Nick calls himself 'the people displeaser', and he teaches how to stop people pleasing and start building and communicating clear boundaries that protect and elevate your mental health. After binging his instagram shorts for a month, I started his Boundaries Bootcamp with a cohort of people similarly wounded and isolated by their inability to make boundaries that keep assholes out and let the right people in.

I feel better than I have in years.




For the first time since sonny was born, I am relaxing and enjoying my summer.

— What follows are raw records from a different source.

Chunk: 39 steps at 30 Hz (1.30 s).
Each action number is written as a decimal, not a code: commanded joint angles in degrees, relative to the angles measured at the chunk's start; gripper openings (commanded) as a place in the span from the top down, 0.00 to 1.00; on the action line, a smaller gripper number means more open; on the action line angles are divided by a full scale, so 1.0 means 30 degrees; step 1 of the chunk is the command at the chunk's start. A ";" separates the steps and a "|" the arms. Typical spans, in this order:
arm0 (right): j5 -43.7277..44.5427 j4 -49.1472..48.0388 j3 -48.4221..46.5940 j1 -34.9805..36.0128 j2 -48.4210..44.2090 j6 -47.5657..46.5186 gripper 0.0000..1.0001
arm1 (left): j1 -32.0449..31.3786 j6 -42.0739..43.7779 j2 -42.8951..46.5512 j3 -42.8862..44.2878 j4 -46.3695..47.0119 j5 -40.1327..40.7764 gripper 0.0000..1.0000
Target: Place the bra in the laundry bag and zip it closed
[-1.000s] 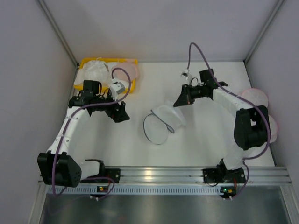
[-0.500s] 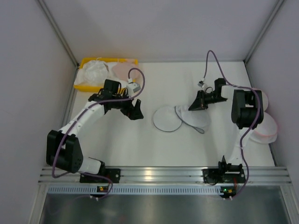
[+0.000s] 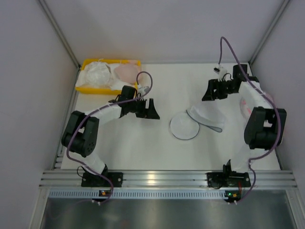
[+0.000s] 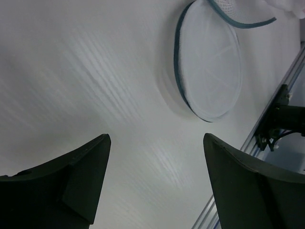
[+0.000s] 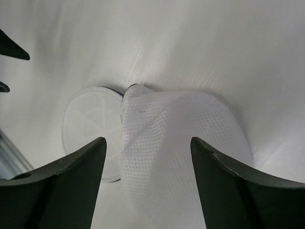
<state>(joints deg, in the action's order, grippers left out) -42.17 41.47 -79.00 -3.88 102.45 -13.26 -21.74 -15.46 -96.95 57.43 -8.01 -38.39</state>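
Left claw (image 4: 156,183) and right claw (image 5: 147,183) both gape wide, empty, near the laundry bag (image 3: 185,127).

The top camera sits high above and behind the arm bases, facing down and forward. The aluminium rail (image 3: 157,177) at the near edge of the tabletop (image 3: 143,148) runs along the bottom of its view. The far edge and both far corners lie at the top, so the whole tabletop shows from a distance. The left wrist camera rides close over the tabletop, looking out between the fingers of the left pincer (image 4: 156,138) toward the near edge. The right wrist camera looks down at close range between the fingers of the right pincer (image 5: 147,140). All three views share the laundry bag (image 3: 185,127). The left wrist and top views also share the rail.
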 commanded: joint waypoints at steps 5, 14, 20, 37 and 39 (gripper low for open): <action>0.5117 0.1674 0.3477 0.0911 -0.5584 -0.5069 0.28 | -0.2830 -0.7407 -0.0901 -0.1564 0.6240 -0.0240 0.16; 0.8813 0.0150 0.6704 0.4307 -0.8164 -0.5308 0.29 | -0.5058 -1.0634 -0.4447 -0.0453 0.7475 0.2597 0.35; 0.9544 0.0210 0.7173 0.5540 -0.8868 -0.5513 0.31 | -0.5235 -1.0901 -0.4340 0.0486 0.8410 0.1405 0.79; 0.8819 -0.1288 0.1966 0.2912 -0.3281 -0.4404 0.77 | -0.5089 -1.3037 0.3309 -0.0363 0.9672 -0.3579 1.00; 0.6196 -0.0002 -0.0078 0.2147 -0.2340 -0.4021 0.88 | -0.4739 -1.3853 0.3399 -0.0334 0.9701 -0.3813 1.00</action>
<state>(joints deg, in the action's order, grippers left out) -13.63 40.32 -70.13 6.31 92.73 -27.97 -37.04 -52.93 -88.55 56.90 17.93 -46.26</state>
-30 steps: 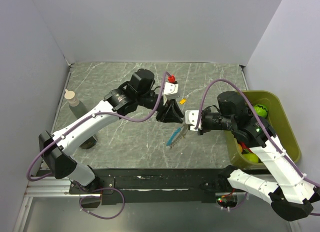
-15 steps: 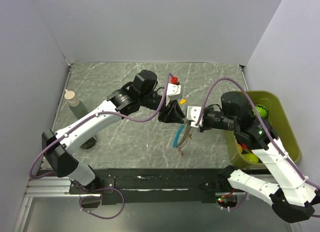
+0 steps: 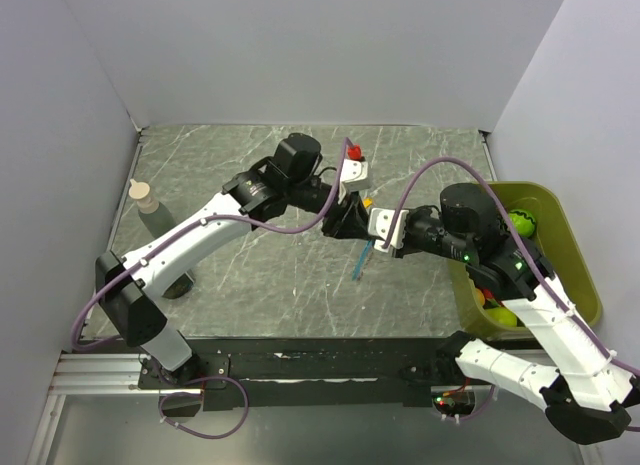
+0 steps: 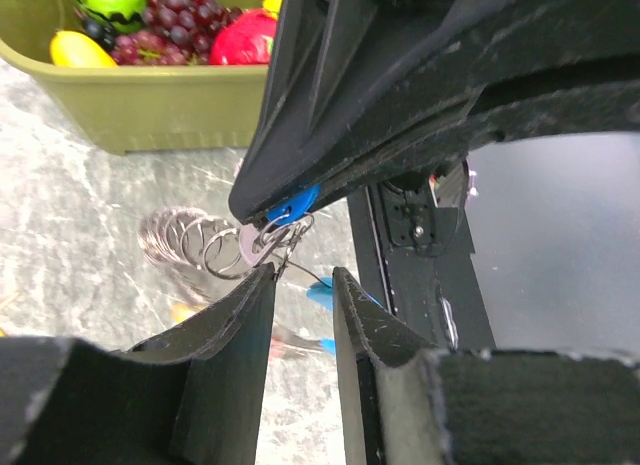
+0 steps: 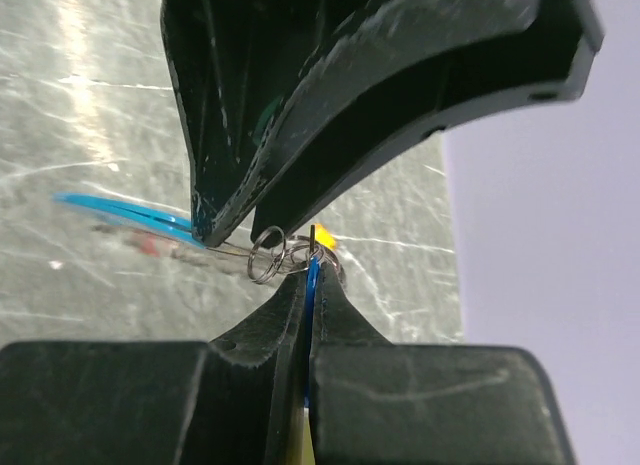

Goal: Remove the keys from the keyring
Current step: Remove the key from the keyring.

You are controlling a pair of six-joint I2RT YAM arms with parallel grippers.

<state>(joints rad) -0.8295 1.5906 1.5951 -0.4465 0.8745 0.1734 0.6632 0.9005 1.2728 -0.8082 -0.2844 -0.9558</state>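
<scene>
My right gripper (image 5: pixel 312 265) is shut on the edge of a small blue key (image 5: pixel 314 277); in the top view this gripper (image 3: pixel 377 231) is in the air over mid-table. From that key the silvery keyring (image 5: pixel 266 255) of linked wire loops hangs out to the left. My left gripper (image 4: pixel 303 277) faces it, jaws apart, one fingertip (image 4: pixel 262 275) touching a thin wire of the keyring (image 4: pixel 222 252). Nothing lies between its pads. The light-blue strip (image 3: pixel 360 260) dangles below both grippers. An orange key (image 3: pixel 367 201) shows just behind them.
An olive bin (image 3: pixel 575 247) holding toy fruit stands at the right edge, beside the right arm. A corked bottle (image 3: pixel 148 205) and a dark cylinder (image 3: pixel 178 283) stand at the left. Purple cables loop over both arms.
My left gripper has moved right until it meets the right one. The right gripper has edged up and left. The light-blue strip has swung from a slant to hang nearly straight down.
</scene>
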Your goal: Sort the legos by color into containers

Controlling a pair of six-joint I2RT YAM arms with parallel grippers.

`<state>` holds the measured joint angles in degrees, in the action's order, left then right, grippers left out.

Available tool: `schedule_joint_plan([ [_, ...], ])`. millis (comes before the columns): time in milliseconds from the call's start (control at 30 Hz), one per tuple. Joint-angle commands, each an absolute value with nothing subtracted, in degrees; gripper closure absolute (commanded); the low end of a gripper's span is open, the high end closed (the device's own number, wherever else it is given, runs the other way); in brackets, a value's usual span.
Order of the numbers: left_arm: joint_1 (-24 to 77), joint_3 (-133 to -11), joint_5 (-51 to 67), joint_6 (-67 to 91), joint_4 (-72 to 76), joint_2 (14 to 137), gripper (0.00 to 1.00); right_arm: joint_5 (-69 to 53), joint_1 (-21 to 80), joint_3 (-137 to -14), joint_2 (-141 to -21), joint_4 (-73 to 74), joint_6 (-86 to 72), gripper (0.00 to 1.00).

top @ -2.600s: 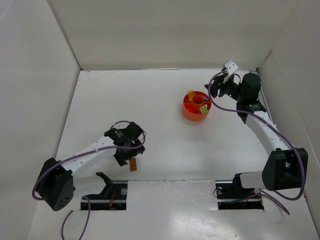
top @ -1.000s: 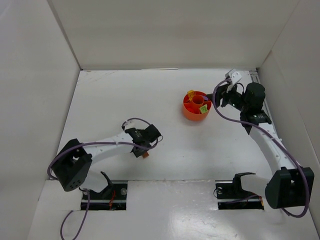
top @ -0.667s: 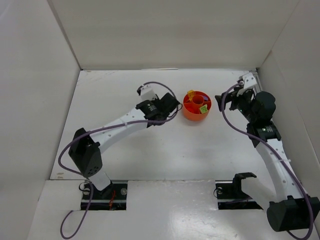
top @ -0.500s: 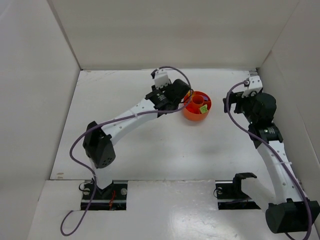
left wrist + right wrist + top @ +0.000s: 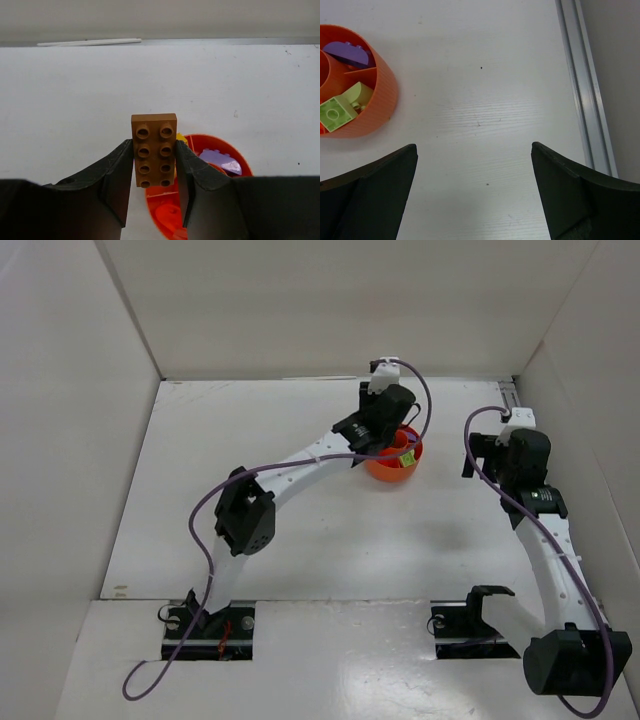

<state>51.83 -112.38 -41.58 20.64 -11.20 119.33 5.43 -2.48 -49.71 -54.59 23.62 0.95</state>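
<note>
One brown brick [image 5: 154, 150] held in left fingers [image 5: 117, 175] over dish [image 5: 210, 139] rim | right fingers [image 5: 375, 185] wide, empty, beside dish over desk [image 5: 485, 100] | purple brick [image 5: 347, 52], green brick [image 5: 337, 114] in dish

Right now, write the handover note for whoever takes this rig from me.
Left gripper: shut on a brown-orange two-by-four brick, held over the left rim of the orange divided dish.
Right gripper: open and empty, over bare table to the right of the dish.
Done: a purple brick and pale green bricks lie in separate compartments of the dish.
Left: release the brown-orange brick into a compartment of its own, probably one without purple or green in it, then check the table for strays.
</note>
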Motion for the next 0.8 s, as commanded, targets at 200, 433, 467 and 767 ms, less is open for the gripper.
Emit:
schedule_joint_plan([
  [200,53.5,-123.0,-39.2,12.6,-3.1,127.2,0.74,7.7,-2.5,-49.4,-54.6,24.0,-0.6,0.00],
  [433,54.1,-117.8,-34.9,15.6,0.1,127.2,0.72,8.4,-2.5,-49.9,-55.6,23.5,-0.6,0.00],
  [467,54.1,-117.8,-34.9,15.6,0.1,127.8,0.72,8.3,-2.5,-49.9,-55.6,23.5,-0.6,0.00],
  [767,54.1,-111.4,-33.6,16.9,4.8,127.3,0.72,8.3,-2.5,-49.9,-55.6,23.5,-0.1,0.00],
])
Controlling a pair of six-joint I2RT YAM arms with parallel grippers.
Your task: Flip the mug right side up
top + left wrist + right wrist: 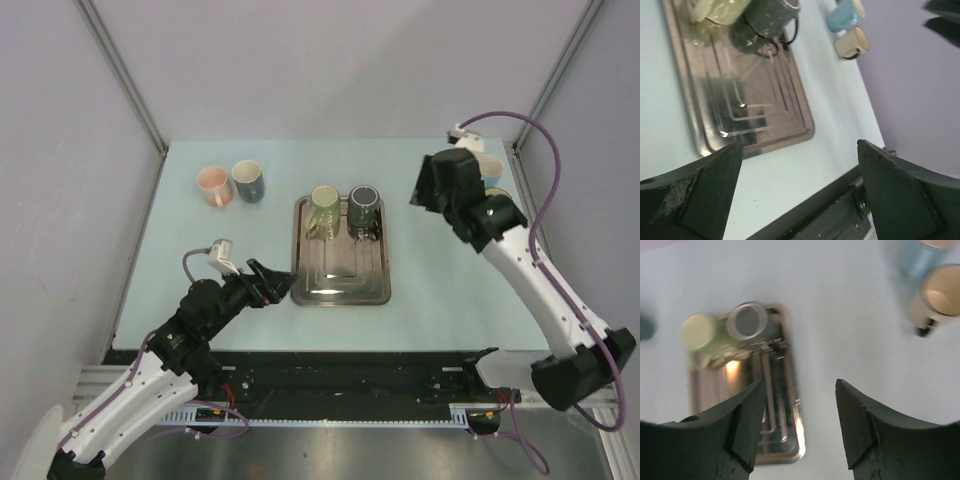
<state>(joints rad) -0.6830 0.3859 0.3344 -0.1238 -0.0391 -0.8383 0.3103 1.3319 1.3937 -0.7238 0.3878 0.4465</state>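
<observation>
A dark grey mug (363, 205) (747, 321) stands on the steel tray (340, 275) at its far end. A pale-ringed round face points up, and I cannot tell whether that is its mouth or its base. A green mug (325, 208) (699, 331) stands beside it on the left. My left gripper (281, 283) (799, 146) hovers low at the tray's near left corner, open, with only table between its fingers. My right gripper (420, 188) (799, 385) hangs above the table to the right of the tray, open and holding nothing.
A pink mug (213, 185) and a blue-grey mug (248, 181) stand upright at the far left. A light blue mug (845, 15) and a cream mug (852, 44) stand at the far right, partly behind my right arm. The table's near edge and rail (830, 205) lie below the left gripper.
</observation>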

I am applying for uni positions, as that is where I enjoy teaching and researching most.

I published a book chapter about my experiences with sonny in Japan. in a volume about barrier free learning

I just shot a scene as a background performer in a hit TV show made here.

Some of my RPG art and writing will be in a UK zine this year.

I have embraced the pleasure of my own company, and those few who have been supportive and loving.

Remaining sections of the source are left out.